I wanted to visit Ie Shima for a particular, perhaps peculiar, reason. It is a small island with a small mountain and a small airfield, which the Army took with some cost, and many more Japanese died defending it. The same can be said now for many dozens of small islands in the Pacific. Ernie Pyle died here.

If you are reading this column you are probably aware of Ernie Pyle’s enormous legacy. If you are reading this column instead of his, you probably also miss him. I read that Pyle was read in over 700 newspapers, of his own employer’s and through syndication, by 40 million people. I’ve no way of researching the point right now, but I can’t imagine a writer in the past has ever had so wide a circulation or readership. And that at this time when newspapers may be just past their peak of power, as newsreels and radio broadcast news are taking a growing share of attention. Pyle may go down as the most widely read reporter and one of the most influential men of his day. Pyle would have wanted nothing to do with any such power.

Pyle made his name by learning about Americans, down on the ground with them, and sharing their stories. Tire treads and shoe leather were never spared as he criss-crossed the continent finding the big little stories that make us up. There was really nothing different about doing that on other war-infested continents. The subjects were living in the ground and getting shot at, but they were living just the same, each with an American story to share.

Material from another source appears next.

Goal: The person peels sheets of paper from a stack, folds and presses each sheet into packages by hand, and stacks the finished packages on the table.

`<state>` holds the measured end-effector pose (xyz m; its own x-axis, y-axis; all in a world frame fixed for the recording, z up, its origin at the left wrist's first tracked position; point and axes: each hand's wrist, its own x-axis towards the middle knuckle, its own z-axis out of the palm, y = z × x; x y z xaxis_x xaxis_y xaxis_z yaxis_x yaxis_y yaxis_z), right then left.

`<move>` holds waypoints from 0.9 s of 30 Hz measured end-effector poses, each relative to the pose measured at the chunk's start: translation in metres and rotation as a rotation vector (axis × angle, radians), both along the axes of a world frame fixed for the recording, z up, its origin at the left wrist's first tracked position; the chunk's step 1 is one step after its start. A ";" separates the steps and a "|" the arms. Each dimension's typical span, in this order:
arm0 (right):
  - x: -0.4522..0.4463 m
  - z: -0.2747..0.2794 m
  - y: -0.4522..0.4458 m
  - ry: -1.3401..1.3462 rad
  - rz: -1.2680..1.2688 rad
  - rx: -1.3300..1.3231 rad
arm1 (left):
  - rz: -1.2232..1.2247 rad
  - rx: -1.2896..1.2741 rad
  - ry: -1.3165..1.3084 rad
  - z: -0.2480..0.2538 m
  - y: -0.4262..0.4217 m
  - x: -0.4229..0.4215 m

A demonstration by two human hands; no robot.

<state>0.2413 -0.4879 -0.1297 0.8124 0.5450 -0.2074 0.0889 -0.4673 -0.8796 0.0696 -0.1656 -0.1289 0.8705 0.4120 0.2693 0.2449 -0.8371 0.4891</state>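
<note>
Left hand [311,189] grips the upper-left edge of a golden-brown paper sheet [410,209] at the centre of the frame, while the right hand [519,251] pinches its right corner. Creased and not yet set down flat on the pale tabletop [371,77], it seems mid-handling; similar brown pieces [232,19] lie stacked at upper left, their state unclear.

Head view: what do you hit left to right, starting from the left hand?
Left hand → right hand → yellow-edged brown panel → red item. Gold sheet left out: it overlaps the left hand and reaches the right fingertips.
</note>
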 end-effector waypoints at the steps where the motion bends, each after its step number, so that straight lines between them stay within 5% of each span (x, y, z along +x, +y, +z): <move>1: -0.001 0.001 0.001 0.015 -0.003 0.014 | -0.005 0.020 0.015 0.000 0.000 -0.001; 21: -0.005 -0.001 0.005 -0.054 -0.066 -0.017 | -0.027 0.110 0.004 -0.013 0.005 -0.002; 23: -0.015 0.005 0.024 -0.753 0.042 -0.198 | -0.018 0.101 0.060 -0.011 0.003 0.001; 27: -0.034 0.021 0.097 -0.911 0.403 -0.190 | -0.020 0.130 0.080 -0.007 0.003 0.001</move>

If you’ve ever felt empathy for a dirty cold soldier 5000 miles away, where you could really feel the chill in your bones as you reflexively scrunch your own shoulders to shrink down into a hole in the earth to hide from exploding artillery shells, it was probably because of Ernie Pyle. If you’ve felt the anxiety of an air base ground crew counting their damaged planes coming back from a raid, and the empty gut that comes when the count is short, it was probably because of Ernie Pyle.

I met Ernie on a number of occasions, but only briefly. A couple times we actually coordinated our activities, to make sure we were in different places and not in with the same type of unit (The Army usually tried to keep journalists from being bunched up in one spot anyway). He wasn’t actually as unkempt in the field as he made out in his writing. Personal grooming and housekeeping in a combat area are tough, as he explained, but people do manage to make a suitable home for themselves wherever they are.

Here on this small island, which will fade again to anonymity once there are not fighter planes operating from its hard-won air strip, Ernie Pyle was in his usual place up near the front lines. Except the lines aren’t so sharp in this desperate fight. The Japanese have employed many tactics to mingle with Americans, to inflict damage on the invaders where our heavy artillery and air power can’t be brought to bear.

In this case a single machine gunner hid out until the American lines went by. He had a good spot. After Pyle’s jeep was attacked, it took a squad all afternoon to flush out the position. A simple wooden marker shows the spot where a well aimed burst killed Ernie instantly.

I will share one of my favorite Ernie Pyle stories, in case you missed it and just because it’s about my adopted southern homeland. Pyle was in Italy with a regiment drawn almost entirely from Tennessee and the Carolinas. The whole unit got paid, in cash, before leaving New York, collecting envelopes worth about $52,000 dollars. After a transatlantic voyage worth of poker games, in England that unit traded in their cash for $67,000 dollars of campaign currency. “Dumb, these hillbillies,” was Pyle’s dry wry end to the story.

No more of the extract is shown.